BRIDGET’S FATHER PULLED AROUND the kitchen drive and cut the engine off.
Clare fumbled for her door handle, found it, and hopped out. She had her mother’s door open before Bridget’s father could get there from the other side. He circled the back of the car just as her mother stepped out.
He had left the headlights on. They called the white curve of the drive up out of the dark, but where the light gave out, Clare couldn’t find a single glint or shadow to prove the yard hadn’t been swallowed up by the same black space that hung between the stars.
She stood stubbornly beside her mother. But to Clare’s surprise, he didn’t look at her mother, but at Clare.
“How old are you?” he asked.
“Twelve,” Clare answered.
Bridget’s father nodded, as if this were a sum he needed to work a complicated calculation. Then he looked at her mother. “Did she ever do anything like this?” he asked. He didn’t wait for an answer. “I just don’t understand,” he went on, “why she would do a thing like that.”
“Robert,” Clare’s mother said. “Why did you do all the things you’ve done?”

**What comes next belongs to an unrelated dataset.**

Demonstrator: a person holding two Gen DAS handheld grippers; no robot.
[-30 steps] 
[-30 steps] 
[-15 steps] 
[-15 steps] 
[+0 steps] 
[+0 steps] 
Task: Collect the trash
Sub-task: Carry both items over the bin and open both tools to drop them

He gazed at her with a look of dawning horror.
“This is very late for Clare,” her mother said. “I should take her in.”
“Of course, of course,” Bridget’s father repeated.
Clare’s mother turned her cheek for him to kiss. He tried to nod at Clare but his eyes couldn’t find a place to rest, as if she were an apparition that kept changing shape around the edges. “Good night,” he said to something just over her head.
Inside, Tilda stood at the counter, fully dressed, her gray hair tucked up in its tidy bun. A pie shell stood beside her, filled with paper-thin slices of apple arranged in a precise spiral that wound round on itself like a staircase at the Vatican. From another sheet of dough, she was cutting delicate petals to create a flaky blossom that would cover the whole face of the pie.
“Oh, Tilda,” Clare’s mother said. “You didn’t need to wait up for us.”
Tilda’s fierce expression made it clear that she hadn’t stayed up to wait on them.
“We found Bridget,” Clare told her. “We took her back home.”
Tilda managed to drop her gaze before relief unmanned her.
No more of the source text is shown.